Cosa ha detto alla squadra all’intervallo?

"Negli spogliatoi ho detto di non abbassare la guardia: non dovevamo gestire, ma continuare a giocare per fare altri gol e chiuderla. E così è stato".

Mawuli è uscito per un problema fisico?

"Abbiamo giocato su un sintetico a cui non siamo abituati e dopo venti minuti ha avvertito un risentimento tendineo. Visto il risultato, abbiamo preferito gestire sia lui che altri acciaccati e diffidati".
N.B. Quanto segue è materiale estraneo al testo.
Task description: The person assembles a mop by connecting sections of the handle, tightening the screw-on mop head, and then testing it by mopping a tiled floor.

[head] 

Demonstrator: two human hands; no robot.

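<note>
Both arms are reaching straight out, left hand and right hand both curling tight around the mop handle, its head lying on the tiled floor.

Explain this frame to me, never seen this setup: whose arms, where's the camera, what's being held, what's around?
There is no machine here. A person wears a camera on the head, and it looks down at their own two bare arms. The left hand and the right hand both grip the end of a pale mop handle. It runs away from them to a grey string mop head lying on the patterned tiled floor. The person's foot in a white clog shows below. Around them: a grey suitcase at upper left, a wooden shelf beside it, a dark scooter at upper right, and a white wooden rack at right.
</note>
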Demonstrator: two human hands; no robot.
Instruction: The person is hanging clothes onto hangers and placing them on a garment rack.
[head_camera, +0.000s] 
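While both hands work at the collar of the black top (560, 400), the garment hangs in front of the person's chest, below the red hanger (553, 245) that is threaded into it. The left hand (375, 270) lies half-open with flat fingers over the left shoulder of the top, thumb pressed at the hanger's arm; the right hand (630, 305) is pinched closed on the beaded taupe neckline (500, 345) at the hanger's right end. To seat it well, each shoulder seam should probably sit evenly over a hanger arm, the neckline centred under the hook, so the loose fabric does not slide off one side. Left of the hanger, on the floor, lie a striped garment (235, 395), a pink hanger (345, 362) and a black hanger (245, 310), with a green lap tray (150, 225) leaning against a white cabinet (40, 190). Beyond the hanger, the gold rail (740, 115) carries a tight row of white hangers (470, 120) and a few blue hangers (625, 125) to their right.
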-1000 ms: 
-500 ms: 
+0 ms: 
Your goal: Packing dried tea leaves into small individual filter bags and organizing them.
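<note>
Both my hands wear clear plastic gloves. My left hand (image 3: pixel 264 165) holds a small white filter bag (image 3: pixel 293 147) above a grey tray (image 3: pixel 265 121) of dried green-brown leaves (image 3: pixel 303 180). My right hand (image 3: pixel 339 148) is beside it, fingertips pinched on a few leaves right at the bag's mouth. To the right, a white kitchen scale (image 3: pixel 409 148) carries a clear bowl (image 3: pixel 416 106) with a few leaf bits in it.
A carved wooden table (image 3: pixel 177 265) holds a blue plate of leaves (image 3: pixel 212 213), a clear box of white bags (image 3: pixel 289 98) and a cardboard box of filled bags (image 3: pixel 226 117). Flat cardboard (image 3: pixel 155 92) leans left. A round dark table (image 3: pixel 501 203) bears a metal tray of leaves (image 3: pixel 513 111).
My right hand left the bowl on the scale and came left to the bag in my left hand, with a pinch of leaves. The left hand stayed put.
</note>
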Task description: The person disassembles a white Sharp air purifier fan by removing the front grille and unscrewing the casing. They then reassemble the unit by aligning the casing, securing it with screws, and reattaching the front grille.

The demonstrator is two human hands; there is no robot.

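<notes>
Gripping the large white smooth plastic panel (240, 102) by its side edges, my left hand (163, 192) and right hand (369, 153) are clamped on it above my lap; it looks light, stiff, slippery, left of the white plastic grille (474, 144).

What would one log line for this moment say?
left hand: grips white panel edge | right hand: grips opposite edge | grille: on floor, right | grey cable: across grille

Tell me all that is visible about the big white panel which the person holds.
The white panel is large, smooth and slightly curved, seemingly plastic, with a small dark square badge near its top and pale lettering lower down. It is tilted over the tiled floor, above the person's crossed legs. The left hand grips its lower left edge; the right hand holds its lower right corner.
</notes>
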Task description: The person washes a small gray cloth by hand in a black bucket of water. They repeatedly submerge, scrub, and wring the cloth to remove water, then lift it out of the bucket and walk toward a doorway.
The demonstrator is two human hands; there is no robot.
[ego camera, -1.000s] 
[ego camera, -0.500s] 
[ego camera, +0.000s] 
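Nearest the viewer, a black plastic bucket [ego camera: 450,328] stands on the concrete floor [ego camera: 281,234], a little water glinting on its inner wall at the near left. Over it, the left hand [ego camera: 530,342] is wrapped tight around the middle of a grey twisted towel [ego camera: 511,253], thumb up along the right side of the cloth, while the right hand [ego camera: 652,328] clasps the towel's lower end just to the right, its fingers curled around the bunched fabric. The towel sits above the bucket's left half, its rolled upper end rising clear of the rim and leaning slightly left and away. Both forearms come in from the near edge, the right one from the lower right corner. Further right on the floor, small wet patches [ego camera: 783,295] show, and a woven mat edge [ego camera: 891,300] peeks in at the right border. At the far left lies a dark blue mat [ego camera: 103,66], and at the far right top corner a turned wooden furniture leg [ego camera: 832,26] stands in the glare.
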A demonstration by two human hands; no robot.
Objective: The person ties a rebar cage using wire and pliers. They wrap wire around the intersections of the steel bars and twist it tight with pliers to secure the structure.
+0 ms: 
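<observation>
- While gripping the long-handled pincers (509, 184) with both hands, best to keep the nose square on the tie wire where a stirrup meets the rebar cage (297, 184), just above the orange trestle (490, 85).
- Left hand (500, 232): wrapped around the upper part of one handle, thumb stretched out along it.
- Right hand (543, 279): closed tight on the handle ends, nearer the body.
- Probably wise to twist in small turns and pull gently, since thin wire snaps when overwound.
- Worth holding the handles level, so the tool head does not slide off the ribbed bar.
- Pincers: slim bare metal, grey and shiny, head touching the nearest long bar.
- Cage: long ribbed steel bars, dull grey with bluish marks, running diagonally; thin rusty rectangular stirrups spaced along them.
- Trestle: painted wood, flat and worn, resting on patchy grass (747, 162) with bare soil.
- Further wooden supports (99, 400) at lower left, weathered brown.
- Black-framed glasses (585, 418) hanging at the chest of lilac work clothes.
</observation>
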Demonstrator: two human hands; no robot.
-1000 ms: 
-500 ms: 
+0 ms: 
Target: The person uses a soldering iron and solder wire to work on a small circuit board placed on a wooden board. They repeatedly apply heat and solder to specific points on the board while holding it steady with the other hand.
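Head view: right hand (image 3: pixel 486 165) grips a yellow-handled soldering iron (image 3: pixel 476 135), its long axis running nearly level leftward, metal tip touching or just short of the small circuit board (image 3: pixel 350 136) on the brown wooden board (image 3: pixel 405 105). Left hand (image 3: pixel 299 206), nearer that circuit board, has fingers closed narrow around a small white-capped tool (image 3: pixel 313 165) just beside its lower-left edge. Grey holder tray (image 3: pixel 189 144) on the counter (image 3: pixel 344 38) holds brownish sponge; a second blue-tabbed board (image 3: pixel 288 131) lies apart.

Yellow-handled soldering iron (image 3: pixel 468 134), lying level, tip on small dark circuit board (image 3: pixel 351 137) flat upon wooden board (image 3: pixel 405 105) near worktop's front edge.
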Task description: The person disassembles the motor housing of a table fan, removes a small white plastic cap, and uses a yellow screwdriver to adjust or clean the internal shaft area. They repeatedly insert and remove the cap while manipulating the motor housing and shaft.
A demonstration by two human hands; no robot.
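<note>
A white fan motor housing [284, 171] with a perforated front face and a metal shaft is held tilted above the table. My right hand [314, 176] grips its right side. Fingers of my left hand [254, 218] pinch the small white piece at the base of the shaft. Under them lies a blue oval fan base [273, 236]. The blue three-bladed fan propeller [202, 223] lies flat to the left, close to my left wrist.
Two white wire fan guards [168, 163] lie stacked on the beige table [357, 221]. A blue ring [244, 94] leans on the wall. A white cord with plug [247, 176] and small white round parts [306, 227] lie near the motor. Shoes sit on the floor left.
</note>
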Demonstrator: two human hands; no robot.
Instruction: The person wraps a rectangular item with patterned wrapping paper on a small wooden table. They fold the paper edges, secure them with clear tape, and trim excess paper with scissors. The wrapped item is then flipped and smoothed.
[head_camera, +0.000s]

Si era parlato di un Arezzo in flessione, ma le prove con Campobasso, Perugia e quella di oggi raccontano altro…

"Mi fa piacere questa analisi, perché prima di questa partita sembrava stessimo facendo un campionato normale e che gli altri facessero qualcosa di speciale. In realtà siamo primi da otto mesi: lo dicono i numeri e le prestazioni. Stiamo facendo qualcosa di straordinario".

Poi il tecnico amaranto allarga il discorso:

"Le critiche sono sempre arrivate dall’esterno, ma noi ci siamo chiusi nello spogliatoio e abbiamo continuato a lavorare con intensità. Non vogliamo pacche sulle spalle, facciamo il nostro dovere. È un grande percorso che può diventare straordinario. Nulla è scontato: questa squadra ha sempre messo l’anima, anche quando gli episodi non giravano a favore. Ci alleniamo al massimo dal 6 luglio e questo gruppo deve essere supportato da tutti".

La chiusura è un messaggio chiaro, in vista del finale di stagione:

"Andiamo forte verso l’obiettivo, tutti insieme".